- Date: 29 June – 5 July
- Edition: 5th
- Surface: Clay
- Location: Troyes, France

Champions

Singles
- Marvin Möller

Doubles
- Mats Hermans / Igor Marcondes
- ← 2025 · Internationaux de Tennis de Troyes · 2027 →

= 2026 Internationaux de Tennis de Troyes =

The 2026 Internationaux de Tennis de Troyes was a professional tennis tournament played on clay courts. It was the fifth edition of the tournament which was part of the 2026 ATP Challenger Tour.

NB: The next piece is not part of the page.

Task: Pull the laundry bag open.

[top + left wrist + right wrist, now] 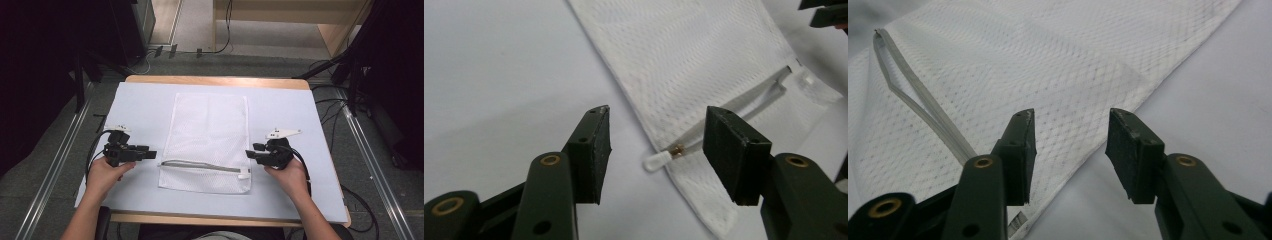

It took place in Troyes, France from 29 June and 5 July 2026.

==Singles main draw entrants==

===Seeds===

| Country | Player | Rank^{1} | Seed |
|---|---|---|---|
| ITA | Lorenzo Giustino | 228 | 1 |
| RSA | Philip Henning | 252 | 2 |
| SUI | Kilian Feldbausch | 279 | 3 |
| FRA | Calvin Hemery | 282 | 4 |
| USA | Dali Blanch | 289 | 5 |
| BRA | Thiago Seyboth Wild | 292 | 6 |
| FRA | Thomas Faurel | 307 | 7 |
| ESP | Iñaki Montes de la Torre | 312 | 8 |

- ^{1} Rankings as of 22 June 2026.

===Other entrants===
The following players received wildcards into the singles main draw:
- FRA Mickael Kaouk
- FRA Leo Raquillet
- FRA Cosme Rolland de Ravel

The following player received entry into the singles main draw through the Junior Accelerator programme:
- BUL Alexander Vasilev

The following players received entry into the singles main draw as alternates:
- ITA Samuele Pieri
- GER Patrick Zahraj

The following players received entry from the qualifying draw:
- ESP Izan Almazán Valiente
- Svyatoslav Gulin
- Pavel Lagutin
- POL Fryderyk Lechno-Wasiutyński
- SUI Luca Stäheli
- GER Kai Wehnelt

The following player received entry as a lucky loser:
- FRA Maxime Chazal

== Champions ==
=== Singles ===

- GER Marvin Möller def. SUI Kilian Feldbausch 7–6^{(7–5)}, 6–3.

=== Doubles ===

- NED Mats Hermans / BRA Igor Marcondes def. BUL Anthony Genov / GER Kai Wehnelt 6–3, 3–6, [10–7].